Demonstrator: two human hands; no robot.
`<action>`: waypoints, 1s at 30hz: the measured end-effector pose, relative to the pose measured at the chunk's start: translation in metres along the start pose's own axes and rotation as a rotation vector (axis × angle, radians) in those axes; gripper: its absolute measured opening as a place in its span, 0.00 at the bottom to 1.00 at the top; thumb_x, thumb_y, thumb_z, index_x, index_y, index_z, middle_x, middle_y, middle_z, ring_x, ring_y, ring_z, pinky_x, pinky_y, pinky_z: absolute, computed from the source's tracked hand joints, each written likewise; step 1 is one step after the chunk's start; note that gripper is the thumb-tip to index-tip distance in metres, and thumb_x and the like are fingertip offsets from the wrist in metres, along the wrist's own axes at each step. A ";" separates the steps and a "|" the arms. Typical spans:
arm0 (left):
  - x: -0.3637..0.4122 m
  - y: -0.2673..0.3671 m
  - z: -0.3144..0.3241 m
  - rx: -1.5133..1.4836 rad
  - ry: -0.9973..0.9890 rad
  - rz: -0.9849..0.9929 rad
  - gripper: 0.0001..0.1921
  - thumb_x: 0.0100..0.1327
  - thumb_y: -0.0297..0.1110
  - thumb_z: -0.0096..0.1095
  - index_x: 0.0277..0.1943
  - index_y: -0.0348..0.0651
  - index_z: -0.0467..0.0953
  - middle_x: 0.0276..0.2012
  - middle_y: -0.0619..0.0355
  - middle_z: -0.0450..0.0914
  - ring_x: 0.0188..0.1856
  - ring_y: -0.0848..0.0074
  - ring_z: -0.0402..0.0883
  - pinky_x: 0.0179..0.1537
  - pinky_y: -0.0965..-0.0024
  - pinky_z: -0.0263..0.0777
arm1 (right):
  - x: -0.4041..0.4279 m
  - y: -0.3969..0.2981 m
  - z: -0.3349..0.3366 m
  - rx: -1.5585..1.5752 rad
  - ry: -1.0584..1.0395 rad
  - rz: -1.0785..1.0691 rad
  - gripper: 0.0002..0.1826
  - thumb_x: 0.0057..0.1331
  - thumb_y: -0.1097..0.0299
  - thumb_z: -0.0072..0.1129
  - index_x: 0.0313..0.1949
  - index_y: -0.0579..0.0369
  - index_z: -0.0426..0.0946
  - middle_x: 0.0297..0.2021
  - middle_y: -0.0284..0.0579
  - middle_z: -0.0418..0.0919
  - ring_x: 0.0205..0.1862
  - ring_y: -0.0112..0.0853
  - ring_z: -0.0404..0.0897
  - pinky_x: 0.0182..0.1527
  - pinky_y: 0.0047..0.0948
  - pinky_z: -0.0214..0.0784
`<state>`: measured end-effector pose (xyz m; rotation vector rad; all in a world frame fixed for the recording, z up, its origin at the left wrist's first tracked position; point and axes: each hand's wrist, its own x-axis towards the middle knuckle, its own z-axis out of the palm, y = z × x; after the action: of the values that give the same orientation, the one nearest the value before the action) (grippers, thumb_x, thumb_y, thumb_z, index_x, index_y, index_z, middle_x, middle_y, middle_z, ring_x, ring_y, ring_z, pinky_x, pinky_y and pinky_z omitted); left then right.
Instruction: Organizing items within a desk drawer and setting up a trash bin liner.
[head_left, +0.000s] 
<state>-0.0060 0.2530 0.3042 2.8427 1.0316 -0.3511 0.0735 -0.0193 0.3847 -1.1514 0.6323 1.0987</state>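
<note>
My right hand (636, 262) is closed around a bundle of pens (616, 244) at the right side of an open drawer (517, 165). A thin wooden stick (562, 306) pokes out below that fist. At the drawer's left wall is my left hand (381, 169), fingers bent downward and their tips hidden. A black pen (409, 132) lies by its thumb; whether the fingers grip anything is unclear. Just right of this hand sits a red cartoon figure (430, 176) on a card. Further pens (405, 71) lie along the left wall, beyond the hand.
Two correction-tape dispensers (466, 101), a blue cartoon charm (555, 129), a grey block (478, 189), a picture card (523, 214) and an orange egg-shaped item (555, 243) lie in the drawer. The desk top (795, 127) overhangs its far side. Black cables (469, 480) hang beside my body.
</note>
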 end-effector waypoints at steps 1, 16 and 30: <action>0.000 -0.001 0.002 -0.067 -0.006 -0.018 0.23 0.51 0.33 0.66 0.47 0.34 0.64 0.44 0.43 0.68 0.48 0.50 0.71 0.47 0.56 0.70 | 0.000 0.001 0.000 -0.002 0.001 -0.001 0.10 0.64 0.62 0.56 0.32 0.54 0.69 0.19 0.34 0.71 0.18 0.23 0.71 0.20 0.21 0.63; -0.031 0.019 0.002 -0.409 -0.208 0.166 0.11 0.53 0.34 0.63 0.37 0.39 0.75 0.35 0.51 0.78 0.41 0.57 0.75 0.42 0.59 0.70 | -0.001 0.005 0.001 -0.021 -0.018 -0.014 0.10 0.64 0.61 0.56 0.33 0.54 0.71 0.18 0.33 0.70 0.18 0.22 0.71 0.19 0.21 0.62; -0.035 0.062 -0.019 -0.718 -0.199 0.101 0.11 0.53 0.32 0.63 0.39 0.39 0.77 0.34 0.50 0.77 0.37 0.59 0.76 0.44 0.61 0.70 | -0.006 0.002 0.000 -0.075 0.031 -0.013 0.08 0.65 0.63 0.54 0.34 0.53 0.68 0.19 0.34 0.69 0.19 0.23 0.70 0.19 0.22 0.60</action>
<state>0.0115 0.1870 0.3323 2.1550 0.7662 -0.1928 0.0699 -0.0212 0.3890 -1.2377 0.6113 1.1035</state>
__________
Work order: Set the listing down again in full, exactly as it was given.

Task answer:
Demonstrator: two human hands; no robot.
`<action>`: waypoints, 1s at 30hz: the measured end-effector pose, relative to the pose measured at the chunk's start: translation in metres along the start pose's own axes and rotation as a rotation vector (axis × angle, radians) in those axes; gripper: its absolute measured opening as a place in its span, 0.00 at the bottom to 1.00 at the top; thumb_x, thumb_y, thumb_z, index_x, index_y, index_z, middle_x, middle_y, middle_z, ring_x, ring_y, ring_z, pinky_x, pinky_y, pinky_z: absolute, computed from the source's tracked hand joints, each written likewise; step 1 is one step after the chunk's start; note that gripper is the thumb-tip to index-tip distance in metres, and thumb_x and the like are fingertip offsets from the wrist in metres, along the wrist's own axes at each step. A ";" separates the steps and a "|" the arms. Typical spans:
arm0 (left):
  - x: -0.3637..0.4122 m
  - y: -0.2673..0.3671 m
  - z: -0.3144..0.3241 m
  - rx: -1.5133..1.4836 rad
  - ry: -0.9973..0.9890 rad
  - rz: -0.9849..0.9929 rad
  - gripper: 0.0001..0.1921
  - thumb_x: 0.0100..0.1327
  - thumb_y: -0.0297..0.1110
  - thumb_z: -0.0096..0.1095
  - index_x: 0.0277..0.1943
  - index_y: -0.0348..0.0651
  - index_z: -0.0467..0.0953
  - middle_x: 0.0276..0.2012
  - middle_y: -0.0619..0.0355
  - middle_z: -0.0450..0.0914
  - ring_x: 0.0188..0.1856
  - ring_y: -0.0848..0.0074
  - ring_z: -0.0402..0.0883
  - pinky_x: 0.0179..0.1537
  - pinky_y: -0.0965..-0.0024
  - pinky_z: -0.0263..0.0777
arm1 (right):
  - x: -0.4041..0.4279 m
  - y: -0.3969..0.2981 m
  - z: -0.3349..0.3366 m
  - rx: -1.5585..1.5752 rad
  - ry: -1.0584..1.0395 rad
  - rz: -1.0785..1.0691 rad
  - gripper: 0.0002..0.1826
  - thumb_x: 0.0057..0.1331
  - thumb_y: -0.1097..0.0299
  - thumb_z: -0.0072..0.1129
  - index_x: 0.0313..0.1949
  - index_y: -0.0579..0.0369
  - index_z: -0.0426..0.0946
  - middle_x: 0.0297..0.2021
  - middle_y: -0.0284..0.0579
  - middle_z: -0.0418..0.0919
  - ring_x: 0.0205..0.1862
  - ring_y: -0.0112..0.0853
  - ring_z: -0.0404..0.0897
  - pinky_x: 0.0182..0.1527
  - pinky_y: 0.0047..0.0948
  - pinky_z: -0.0214..0.0784
`<state>`: measured end-effector pose (xyz m; rotation vector rad; all in a world frame fixed for the recording, z up, its origin at the left wrist's first tracked position; point and axes: each hand's wrist, its own x-axis towards the middle knuckle, its own z-axis out of the palm, y = z × x; after the action: of the values that give the same orientation, the one nearest the value before the action) (grippers, thumb_x, thumb_y, thumb_z, index_x, index_y, index_z, middle_x, middle_y, middle_z, ring_x, ring_y, ring_z, pinky_x, pinky_y and pinky_z omitted); left then right.
Instruction: Organizing items within a desk drawer and setting up a trash bin liner.
[head_left, +0.000s] 
<state>-0.0060 0.2530 0.3042 2.8427 1.0316 -0.3511 0.0735 -0.0193 0.3847 -1.1514 0.6323 1.0987</state>
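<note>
My right hand (636, 262) is closed around a bundle of pens (616, 244) at the right side of an open drawer (517, 165). A thin wooden stick (562, 306) pokes out below that fist. At the drawer's left wall is my left hand (381, 169), fingers bent downward and their tips hidden. A black pen (409, 132) lies by its thumb; whether the fingers grip anything is unclear. Just right of this hand sits a red cartoon figure (430, 176) on a card. Further pens (405, 71) lie along the left wall, beyond the hand.
Two correction-tape dispensers (466, 101), a blue cartoon charm (555, 129), a grey block (478, 189), a picture card (523, 214) and an orange egg-shaped item (555, 243) lie in the drawer. The desk top (795, 127) overhangs its far side. Black cables (469, 480) hang beside my body.
</note>
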 end-effector waypoints at steps 1, 16 and 30: <action>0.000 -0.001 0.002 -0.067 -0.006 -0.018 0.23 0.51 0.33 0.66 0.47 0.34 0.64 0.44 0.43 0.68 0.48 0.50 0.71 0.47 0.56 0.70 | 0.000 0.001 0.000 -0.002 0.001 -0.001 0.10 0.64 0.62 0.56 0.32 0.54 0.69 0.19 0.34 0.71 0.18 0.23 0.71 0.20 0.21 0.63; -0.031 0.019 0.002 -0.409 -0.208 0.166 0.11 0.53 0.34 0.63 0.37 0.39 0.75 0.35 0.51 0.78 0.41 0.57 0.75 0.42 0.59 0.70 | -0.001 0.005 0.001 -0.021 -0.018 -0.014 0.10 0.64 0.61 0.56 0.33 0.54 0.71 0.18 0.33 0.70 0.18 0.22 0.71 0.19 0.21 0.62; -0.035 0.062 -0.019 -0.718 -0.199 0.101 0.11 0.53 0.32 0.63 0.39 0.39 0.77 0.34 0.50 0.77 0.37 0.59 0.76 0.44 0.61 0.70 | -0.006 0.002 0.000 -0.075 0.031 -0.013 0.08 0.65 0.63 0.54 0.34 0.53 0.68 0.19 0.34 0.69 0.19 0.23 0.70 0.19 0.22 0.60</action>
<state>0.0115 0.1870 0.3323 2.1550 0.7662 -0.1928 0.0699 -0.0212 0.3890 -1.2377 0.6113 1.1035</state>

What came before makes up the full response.